• Records for the task:
■ ■ ■ ■
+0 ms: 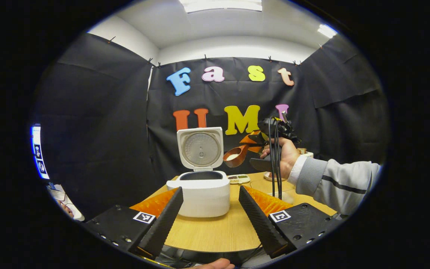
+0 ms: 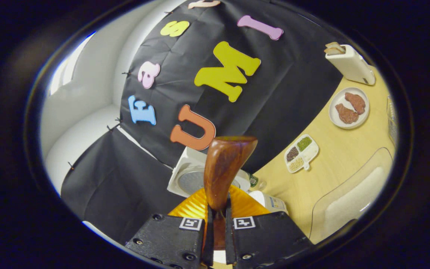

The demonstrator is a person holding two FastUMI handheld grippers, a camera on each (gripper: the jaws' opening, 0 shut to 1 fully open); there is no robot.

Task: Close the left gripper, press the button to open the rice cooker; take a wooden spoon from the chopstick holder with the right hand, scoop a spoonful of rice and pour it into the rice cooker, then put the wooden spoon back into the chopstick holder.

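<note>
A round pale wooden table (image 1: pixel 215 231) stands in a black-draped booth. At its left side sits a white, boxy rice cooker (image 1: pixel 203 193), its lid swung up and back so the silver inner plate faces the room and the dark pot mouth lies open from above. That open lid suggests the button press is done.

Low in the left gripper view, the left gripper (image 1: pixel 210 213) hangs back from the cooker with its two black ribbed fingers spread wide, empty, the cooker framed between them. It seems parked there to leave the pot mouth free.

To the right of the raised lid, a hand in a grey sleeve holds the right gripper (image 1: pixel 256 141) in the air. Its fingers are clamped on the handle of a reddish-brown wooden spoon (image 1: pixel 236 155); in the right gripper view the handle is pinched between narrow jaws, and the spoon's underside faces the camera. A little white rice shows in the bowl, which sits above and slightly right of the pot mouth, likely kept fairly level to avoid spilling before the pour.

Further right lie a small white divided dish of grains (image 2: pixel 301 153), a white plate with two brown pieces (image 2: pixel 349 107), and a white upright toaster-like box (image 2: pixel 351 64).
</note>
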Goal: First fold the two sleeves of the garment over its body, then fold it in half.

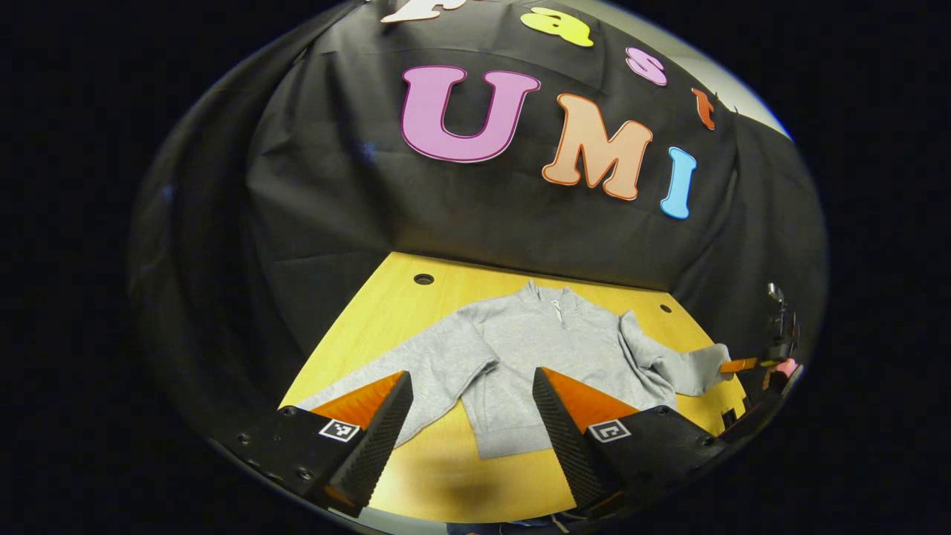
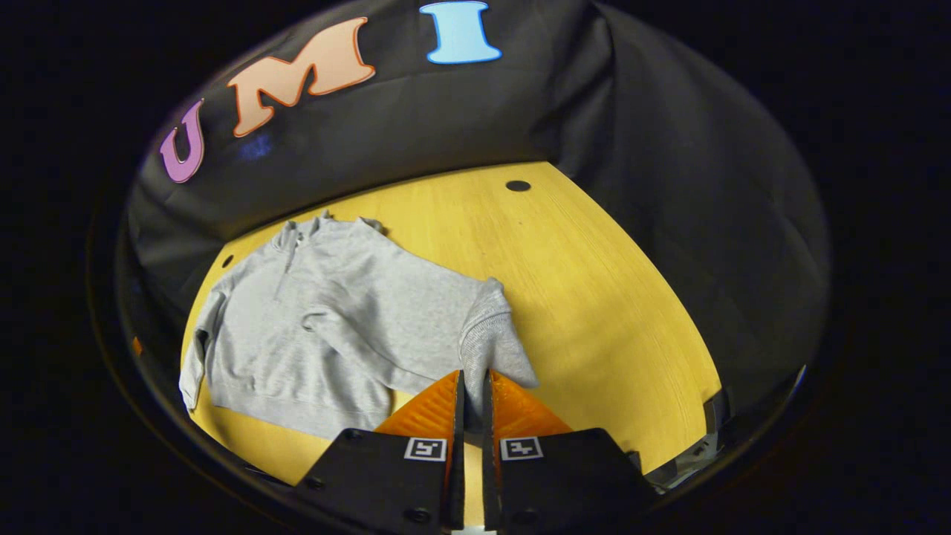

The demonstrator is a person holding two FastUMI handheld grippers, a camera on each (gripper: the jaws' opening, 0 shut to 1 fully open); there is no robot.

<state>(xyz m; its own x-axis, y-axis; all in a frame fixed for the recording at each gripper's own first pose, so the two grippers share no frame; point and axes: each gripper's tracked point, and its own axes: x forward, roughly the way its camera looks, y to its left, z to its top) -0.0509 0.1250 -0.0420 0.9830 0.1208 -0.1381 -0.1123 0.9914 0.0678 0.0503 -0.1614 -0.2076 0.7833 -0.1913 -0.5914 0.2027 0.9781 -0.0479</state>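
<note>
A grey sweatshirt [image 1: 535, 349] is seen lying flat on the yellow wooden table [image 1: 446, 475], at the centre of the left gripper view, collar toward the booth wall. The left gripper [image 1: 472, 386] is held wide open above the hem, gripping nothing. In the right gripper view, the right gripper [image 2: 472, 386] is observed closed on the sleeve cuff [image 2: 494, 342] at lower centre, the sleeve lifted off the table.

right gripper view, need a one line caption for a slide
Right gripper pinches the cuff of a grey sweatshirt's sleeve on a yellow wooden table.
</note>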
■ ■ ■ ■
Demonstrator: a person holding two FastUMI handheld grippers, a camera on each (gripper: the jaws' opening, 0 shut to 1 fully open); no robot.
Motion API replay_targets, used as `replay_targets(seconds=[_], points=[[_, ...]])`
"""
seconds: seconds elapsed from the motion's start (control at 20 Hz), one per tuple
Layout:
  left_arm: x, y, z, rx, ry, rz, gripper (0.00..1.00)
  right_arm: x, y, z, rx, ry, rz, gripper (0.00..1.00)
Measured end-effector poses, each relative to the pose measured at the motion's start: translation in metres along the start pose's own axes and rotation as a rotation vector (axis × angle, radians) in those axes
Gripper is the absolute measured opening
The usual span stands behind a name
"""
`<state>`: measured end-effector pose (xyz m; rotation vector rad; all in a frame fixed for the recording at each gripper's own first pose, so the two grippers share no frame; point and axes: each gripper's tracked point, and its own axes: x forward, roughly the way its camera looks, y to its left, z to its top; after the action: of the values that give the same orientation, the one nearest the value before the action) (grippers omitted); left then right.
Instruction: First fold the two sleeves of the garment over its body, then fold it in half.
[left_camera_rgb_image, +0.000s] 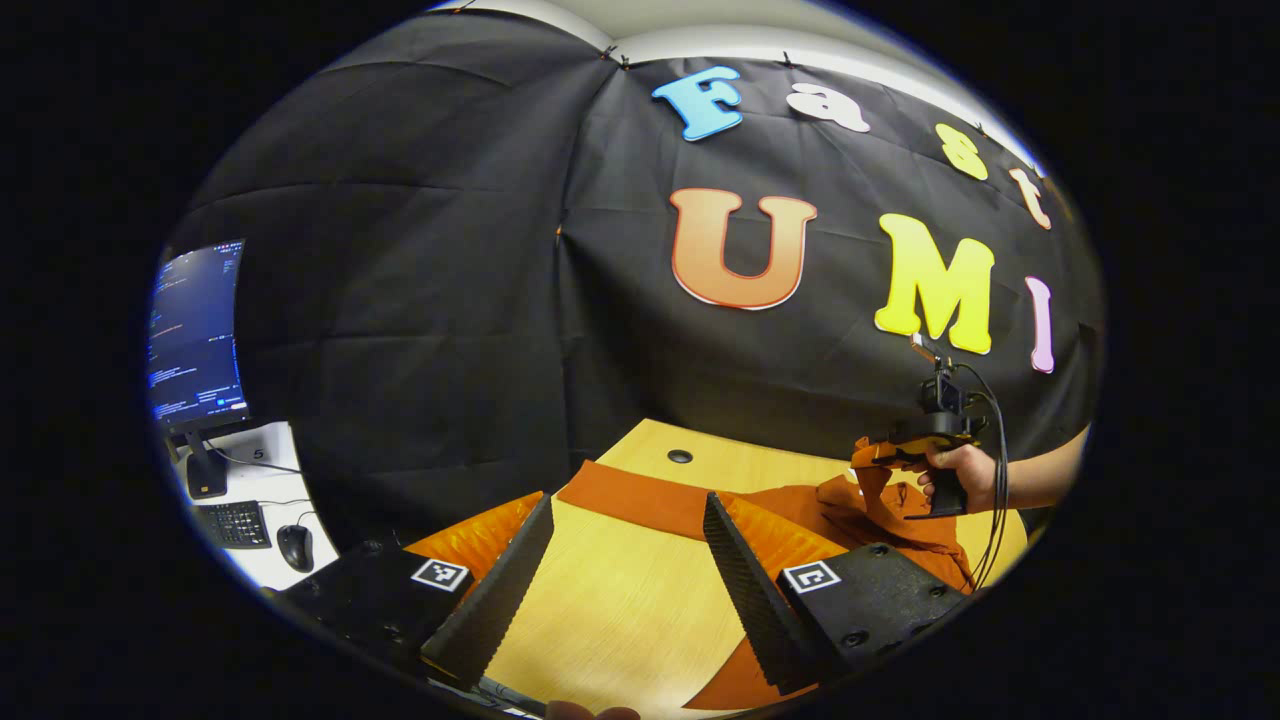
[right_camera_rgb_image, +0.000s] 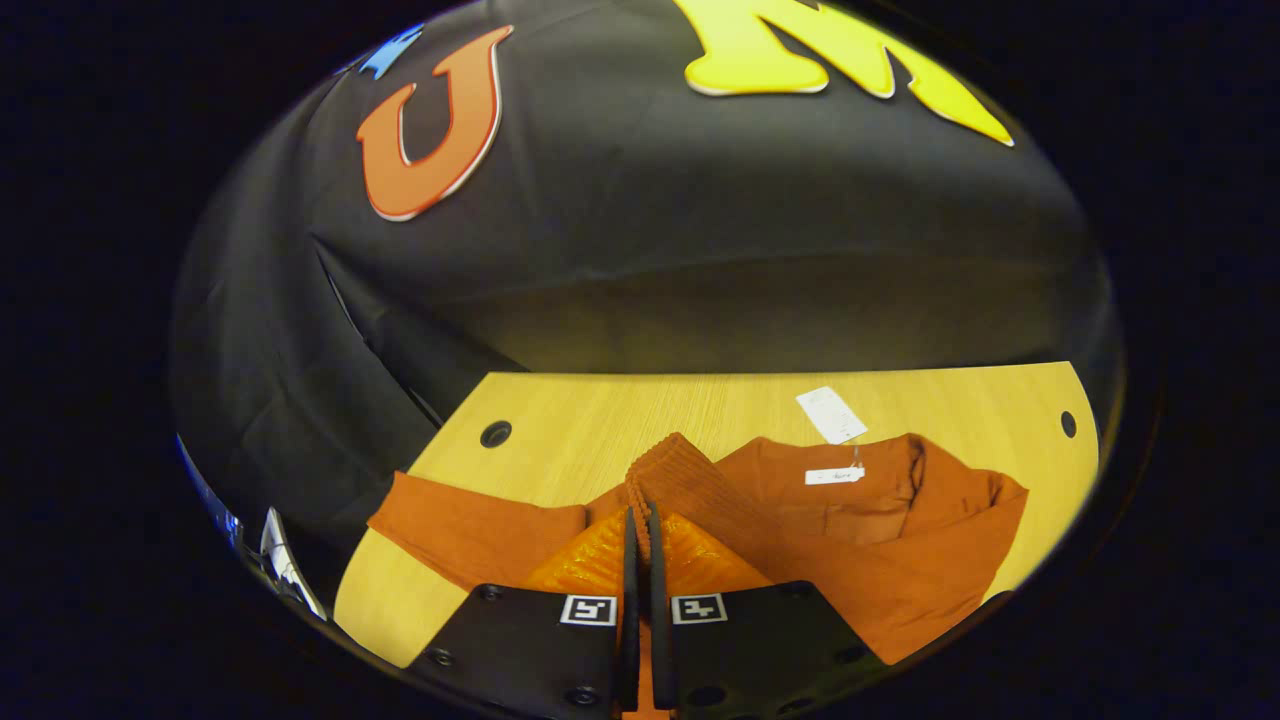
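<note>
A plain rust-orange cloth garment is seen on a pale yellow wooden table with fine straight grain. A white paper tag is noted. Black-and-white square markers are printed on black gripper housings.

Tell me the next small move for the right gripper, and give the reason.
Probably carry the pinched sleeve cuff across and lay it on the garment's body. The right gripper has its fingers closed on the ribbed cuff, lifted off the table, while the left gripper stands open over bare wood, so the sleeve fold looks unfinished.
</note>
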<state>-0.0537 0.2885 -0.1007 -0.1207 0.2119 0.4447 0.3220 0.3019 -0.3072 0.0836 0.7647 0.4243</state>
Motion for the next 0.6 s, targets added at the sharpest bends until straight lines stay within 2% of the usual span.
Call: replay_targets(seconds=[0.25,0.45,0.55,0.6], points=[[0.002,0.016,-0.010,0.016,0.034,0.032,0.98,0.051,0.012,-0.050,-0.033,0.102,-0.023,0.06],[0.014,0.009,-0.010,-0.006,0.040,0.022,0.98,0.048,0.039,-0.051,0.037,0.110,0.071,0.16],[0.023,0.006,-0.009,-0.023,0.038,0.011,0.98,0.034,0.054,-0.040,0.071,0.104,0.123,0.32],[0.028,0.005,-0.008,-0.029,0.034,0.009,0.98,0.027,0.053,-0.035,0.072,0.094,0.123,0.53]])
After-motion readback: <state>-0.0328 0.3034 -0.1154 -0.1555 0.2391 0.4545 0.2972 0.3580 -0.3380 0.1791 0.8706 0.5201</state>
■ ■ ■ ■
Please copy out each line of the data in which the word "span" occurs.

The usual span stands behind a name
Motion for the next 0.6 s, targets added at the sharpest bends until straight lines stay within 2% of the usual span.

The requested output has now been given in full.